Avec le Représentant-pays du Programme des Nations-Unies pour le Développement (PNUD) Dominic Sam dans sa délégation, la patronne de la MONUSCO et Denis Kadima se sont convenus d’avoir des plateformes qui permettront à la CENI et les organisations du système des Nations-Unies d’échanger régulièrement, de manière à pouvoir travailler en synergie en termes de communication publique.

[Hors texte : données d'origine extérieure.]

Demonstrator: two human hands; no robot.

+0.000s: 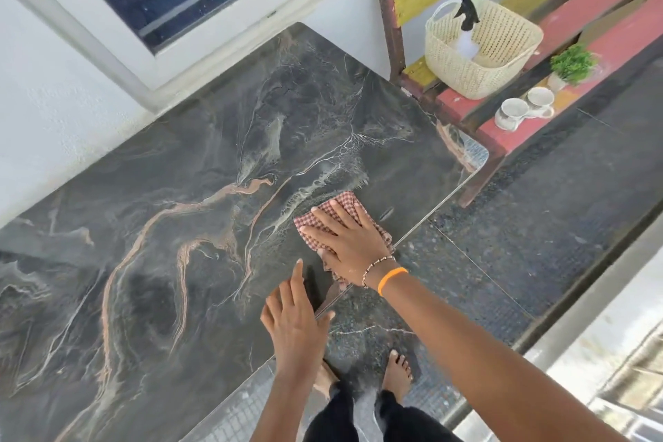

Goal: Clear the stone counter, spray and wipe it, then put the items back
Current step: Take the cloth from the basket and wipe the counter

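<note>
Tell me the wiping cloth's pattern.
Red-and-white check on the cloth, seen in the head view.

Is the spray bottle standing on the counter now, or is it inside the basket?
Inside the basket. The spray bottle leans within its woven walls on the painted bench, its black nozzle above the rim, off the stone counter.

Dark stone, checked cloth, painted bench

The stone counter [172,226] is dark grey with white and peachy-orange veins. Cloth [344,212] by its right edge is a red-and-white check. Right wrist wears an orange band [392,279]. Bench [538,57] is pink-red and yellow, basket [480,47] cream, cups [523,108] white, small plant [573,63] green.
</note>
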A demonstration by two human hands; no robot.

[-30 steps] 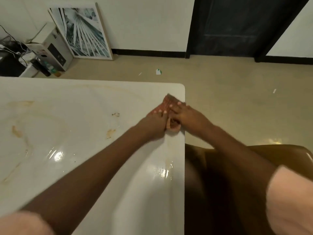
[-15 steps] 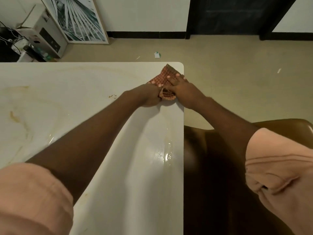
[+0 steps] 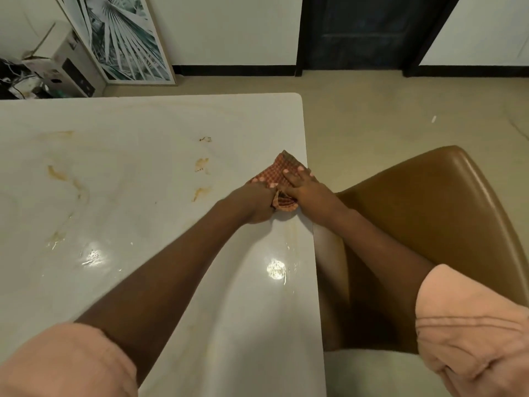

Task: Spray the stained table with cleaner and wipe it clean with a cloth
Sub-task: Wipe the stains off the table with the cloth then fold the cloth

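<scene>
1. Hands first, L to R: left hand [image 3: 259, 203] is curled down onto the near-left part of the checked cloth [image 3: 279, 174], fingers bent, pressing and bunching it. Right hand [image 3: 305, 186] lies flatter w/ fingers spread on top of the cloth, pinning it to the tabletop [image 3: 143, 282]. Both are in contact w/ the cloth; neither lifts it.
2. Far-left tabletop: long brownish streak stains [image 3: 68, 181] curve down toward a glossy wet patch [image 3: 93, 257]. Looks unwiped.
3. Mid tabletop: small dark speck [image 3: 206, 139], plus two orange-brown smears [image 3: 201, 164] and [image 3: 200, 192], just left of the cloth. Not yet cleaned.
4. Cloth sits near the right edge of the tabletop, well short of the far corner. A second wet sheen [image 3: 276, 269] lies nearer the person, so spray seems already applied, though no bottle is in view.
5. Right of the tabletop: brown chair [image 3: 429, 210], nothing to clean there.
6. Judgement: spraying prob. done, wiping underway at the right edge only. Most stains lie left of the cloth, so the bulk of the wiping is left.
</scene>
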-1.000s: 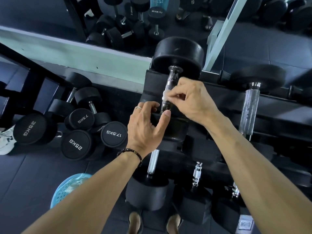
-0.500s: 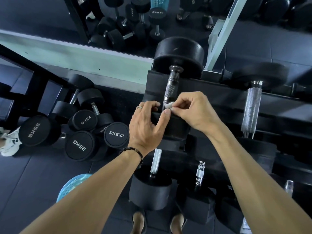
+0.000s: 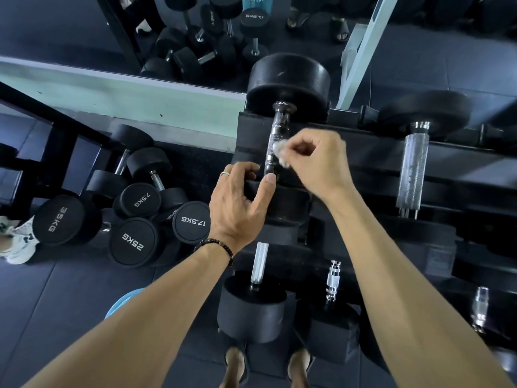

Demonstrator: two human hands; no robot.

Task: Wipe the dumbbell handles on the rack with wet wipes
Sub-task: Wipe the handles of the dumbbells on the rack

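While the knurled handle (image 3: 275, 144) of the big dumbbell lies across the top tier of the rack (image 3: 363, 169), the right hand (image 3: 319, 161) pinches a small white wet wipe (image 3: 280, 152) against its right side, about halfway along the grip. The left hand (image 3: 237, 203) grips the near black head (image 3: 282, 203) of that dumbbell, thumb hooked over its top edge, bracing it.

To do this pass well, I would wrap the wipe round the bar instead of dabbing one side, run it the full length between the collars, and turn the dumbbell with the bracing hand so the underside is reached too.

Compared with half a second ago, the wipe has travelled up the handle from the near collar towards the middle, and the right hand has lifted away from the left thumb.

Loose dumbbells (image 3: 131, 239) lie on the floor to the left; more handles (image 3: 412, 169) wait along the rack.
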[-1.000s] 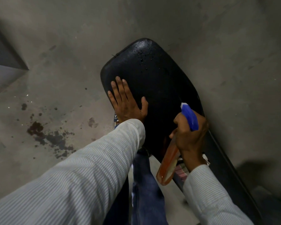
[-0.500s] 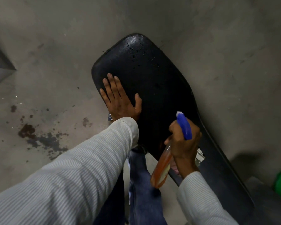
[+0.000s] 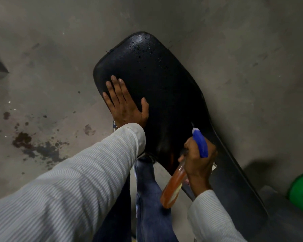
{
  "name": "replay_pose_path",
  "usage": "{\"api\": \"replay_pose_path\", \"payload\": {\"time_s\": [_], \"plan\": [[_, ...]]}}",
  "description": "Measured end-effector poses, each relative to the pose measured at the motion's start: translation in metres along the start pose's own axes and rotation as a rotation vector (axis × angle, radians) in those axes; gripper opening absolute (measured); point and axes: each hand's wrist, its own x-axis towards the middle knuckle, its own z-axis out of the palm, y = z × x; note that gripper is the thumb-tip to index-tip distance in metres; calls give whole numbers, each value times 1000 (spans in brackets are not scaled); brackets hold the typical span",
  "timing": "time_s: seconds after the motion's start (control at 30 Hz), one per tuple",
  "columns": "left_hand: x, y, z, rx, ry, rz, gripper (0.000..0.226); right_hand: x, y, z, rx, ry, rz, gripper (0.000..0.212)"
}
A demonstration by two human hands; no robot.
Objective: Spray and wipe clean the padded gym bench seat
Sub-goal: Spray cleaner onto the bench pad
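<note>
Straight fingers [image 3: 115, 88] of the left hand [image 3: 124, 105] press flat on the near left edge of the black seat [image 3: 164, 81]. The right hand [image 3: 198, 158] grips a spray bottle [image 3: 173, 186] of orange liquid, blue nozzle aimed across the pad. Droplets bead only at the far end, so good spraying likely means sweeping an even mist over the dry middle. Stained concrete floor [image 3: 42, 67] surrounds it.

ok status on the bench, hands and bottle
Left hand flat on black bench seat, fingers straight. Right hand grips spray bottle, blue nozzle over seat. Droplets at far end; no cloth in view.
</note>
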Motion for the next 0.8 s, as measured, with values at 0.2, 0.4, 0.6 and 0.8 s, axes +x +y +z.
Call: {"api": "replay_pose_path", "payload": {"time_s": [0.2,0.4,0.6,0.8], "plan": [[0,-1,0,-23,10,9,95,-11,-3,24,-9,-107,-29,20],[0,-1,0,-12,12,18,95,-4,-24,33,91,-163,-102,21],[1,-5,6,-56,34,22,96,9,-51,55,111,-241,-243,21],[-1,-6,7,-86,30,26,96,8,-71,69,130,-317,-334,28]]}}
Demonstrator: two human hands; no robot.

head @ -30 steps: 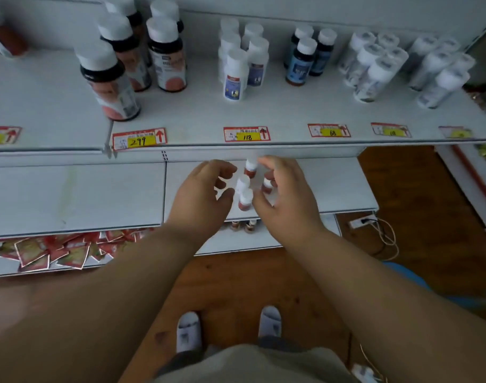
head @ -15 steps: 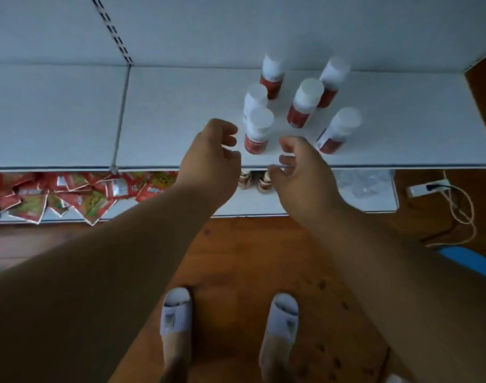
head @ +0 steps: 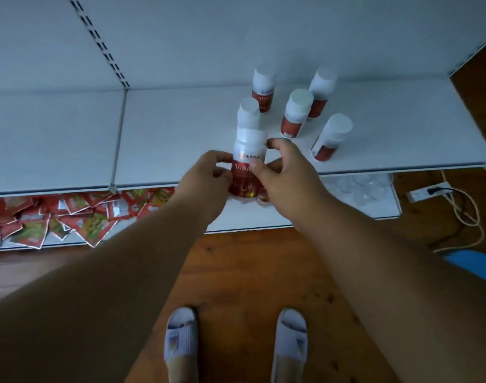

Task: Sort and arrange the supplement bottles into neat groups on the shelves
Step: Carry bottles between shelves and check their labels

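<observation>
**Desk:** What's the grip?

**Operator:** I have both hands on one bottle. My left hand pinches its red label from one side, and my right hand wraps the other side with the thumb across the front. Fingers are curled snug on both, and nothing else is held.

**Desk:** Where is the bottle?

**Operator:** It is at the front lip of the shelf, out over the edge and tilted towards me, so I judge it lifted. Half a second ago both hands hovered loose and empty just short of it, while it stood in the cluster.

**Desk:** And the rest?

**Operator:** Five bottles stand upright behind. One is directly behind the held one, and four others are loosely spread to its right (hardly a neat group yet). Sachets lie heaped on the lower shelf at left.

**Desk:** Meaning?

**Operator:** The sort has gone from reaching to carrying. This bottle needs a spot that tightens the row.
</observation>
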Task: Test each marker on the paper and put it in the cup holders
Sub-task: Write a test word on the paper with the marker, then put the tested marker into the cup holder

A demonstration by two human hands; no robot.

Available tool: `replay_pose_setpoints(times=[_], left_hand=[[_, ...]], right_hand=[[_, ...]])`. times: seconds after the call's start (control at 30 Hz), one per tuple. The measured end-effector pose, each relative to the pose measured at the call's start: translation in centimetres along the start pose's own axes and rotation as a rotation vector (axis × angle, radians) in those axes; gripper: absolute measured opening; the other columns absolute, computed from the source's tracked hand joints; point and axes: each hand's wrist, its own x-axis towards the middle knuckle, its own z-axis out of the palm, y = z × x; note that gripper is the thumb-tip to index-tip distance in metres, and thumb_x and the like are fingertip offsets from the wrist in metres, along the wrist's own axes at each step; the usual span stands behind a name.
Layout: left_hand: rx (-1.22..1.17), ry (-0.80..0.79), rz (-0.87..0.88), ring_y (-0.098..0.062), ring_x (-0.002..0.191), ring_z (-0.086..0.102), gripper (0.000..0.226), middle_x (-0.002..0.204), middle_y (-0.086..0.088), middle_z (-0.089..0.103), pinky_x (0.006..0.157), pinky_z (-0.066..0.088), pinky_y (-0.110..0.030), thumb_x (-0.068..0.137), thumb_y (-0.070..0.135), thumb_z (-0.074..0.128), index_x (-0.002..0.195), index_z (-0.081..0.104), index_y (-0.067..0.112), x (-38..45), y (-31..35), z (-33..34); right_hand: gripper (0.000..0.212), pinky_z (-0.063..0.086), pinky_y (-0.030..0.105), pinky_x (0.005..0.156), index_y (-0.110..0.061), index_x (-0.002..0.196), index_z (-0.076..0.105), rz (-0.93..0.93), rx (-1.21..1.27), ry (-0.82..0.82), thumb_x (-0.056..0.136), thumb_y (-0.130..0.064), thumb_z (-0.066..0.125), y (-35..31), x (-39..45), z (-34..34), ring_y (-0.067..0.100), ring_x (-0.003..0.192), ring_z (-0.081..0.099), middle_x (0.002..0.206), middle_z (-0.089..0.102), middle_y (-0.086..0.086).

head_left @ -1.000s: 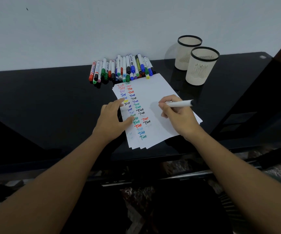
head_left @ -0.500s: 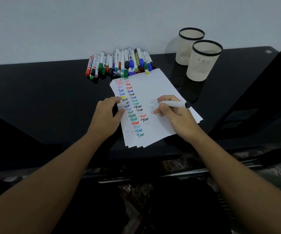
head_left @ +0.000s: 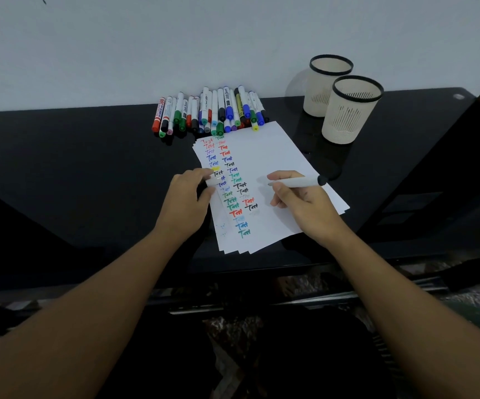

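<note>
Right hand: the right hand (head_left: 305, 203) is pinching a white marker (head_left: 296, 182) between thumb and curled fingers, over the paper.
Marker: it is lying almost flat, long way going left to right. Its dark end is pointing right, out past the fingers toward the cups. The writing end is pointing left, just past the thumb; I cannot tell if it is touching the paper.
Left hand: the left hand (head_left: 185, 201) is resting on the left edge of the paper (head_left: 270, 156), with fingers bent and fingertips pressing on the sheet.
Writing: between the two hands the paper is showing the word "Test" many times in two rows, in red, blue, black, green and light blue. A yellow mark is sitting just by the left fingertips.
Marker pile: a pile of markers (head_left: 213, 113) is lying beyond the fingers, at the top edge of the paper, caps pointing toward the person. Their labels are too small to read.
Cups: two cream cup holders (head_left: 348, 116) with black rims are standing upright, touching, beyond the marker's dark end.
Table: everything is sitting on a shiny black table (head_left: 74, 168).
</note>
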Motion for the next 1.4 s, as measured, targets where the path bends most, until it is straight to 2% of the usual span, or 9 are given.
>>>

« Nous avons eu le rapport d’évaluation des besoins d’accompagnement de la CENI qui a circonscrit les aspects que pourrait apporter le système des Nations-Unies. Nous nous sommes mis d’accord sur le fait que nous devrions avoir des plateformes régulières d’échanges entre nous de manière à pouvoir travailler en synergie en terme de communication publique, mais aussi de voir comment des appuis, que ce soit au plan logistique et autres, sont déterminés au fil des échanges que nous avons. Donc de façon régulière en tant que famille des Nations-Unies », a dit Bintou Keita au sortir des échanges. Elle a salué la détermination de la CENI de mettre à disposition de l’expertise et de la technicité pour le bon déroulement du processus électoral a venir en RDC.
Il faut dire que les organes et institutions spécialisées qui forment le système des Nations-Unies accompagnent la République Démocratique du Congo dans l’organisation des élections sur plusieurs champs, mais beaucoup plus sur le terrain logistique, surtout quand il faut acheminer les matériels vers le Congo profond.
Si Bintu Keita était accompagnée du représentant pays du PNUD, Denis Kadima lui, était accompagné du premier vice-président de la CENI Bienvenue Ilanga et du deuxième vice-president Didi Manara.